The legal and contractual framework for pay negotiations is currently under debate in Sweden, and the industrial relations climate has changed in a way that seemed unthinkable less than a year ago. During the past year, the employers and trade unions have worked out ideas that should lead to "better" collective agreements, and these ideas have been put to an official committee. This article analyses and comments on the proposals from the various parties, and discusses the law on collective bargaining and industrial action.

On 15 April 1997 the Minister for Equal Opportunities Affairs, Labour Law and Working Hours, Ms Ulrica Messing, declared that she intends to set up an official committee to propose measures to improve the functioning of the pay determination process. She hoped that some of these measures could come into force before the start of next year's bargaining round.

Pay determination is often used synonymously with the setting of pay through collective agreements, but in the current context it represents more than this. It embraces all factors that have an impact on pay. In May 1996, the Government asked the central confederations of employers' organisations and trade unions if they were ready to initiate talks in order to find new forms for a "sound and stable" pay determination process. It also asked if they were willing to allow the so called Edin group, consisting of the labour market organisations' own economists, evaluate the outcome of the 1995 bargaining round. They all agreed, and a dead-line was set for 31 March 1997.

The Edin group introduced a new benchmark, "the European norm". It means that the average hourly cost of labour for all Swedish employees, including wage-drift and indirect labour costs, in the medium term may increase at the same rate as the labour costs in the rest of western Europe. This would lead to a "virtuous circle" in the Swedish economy: lowered rates of interest, appreciation of the Swedish crown, lower rates of inflation, smaller increases in nominal pay but at the same time increases in real pay levels.

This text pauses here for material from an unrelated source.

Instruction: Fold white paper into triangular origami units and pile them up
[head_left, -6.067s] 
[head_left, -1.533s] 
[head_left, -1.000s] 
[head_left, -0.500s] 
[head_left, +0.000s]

However, the group's evaluation showed that the increase in wage costs for 1995 and 1996 exceeded the European norm. The conclusion was that, with a strong restriction on inflation, it would be impossible to fulfil the ambition to halve the rate of unemployment, unless wages were kept at a "European" level. That could hardly be done unless the whole process of pay determination were changed in some way or another. The group did not, though, take any position on what actual changes were necessary.

However, the Edin group's report Out of step with employment formed a basis for the talks within and between the employers' organisations and trade unions, and at the end of March 1997 they reported their results to the Minister. All central confederations have submitted their own proposals to Ms Messing. Some of them have also reported on the progress of their negotiations with their counterparts. Trade unions and employers in industry have even managed to reach a collective agreement on cooperation and bargaining procedure.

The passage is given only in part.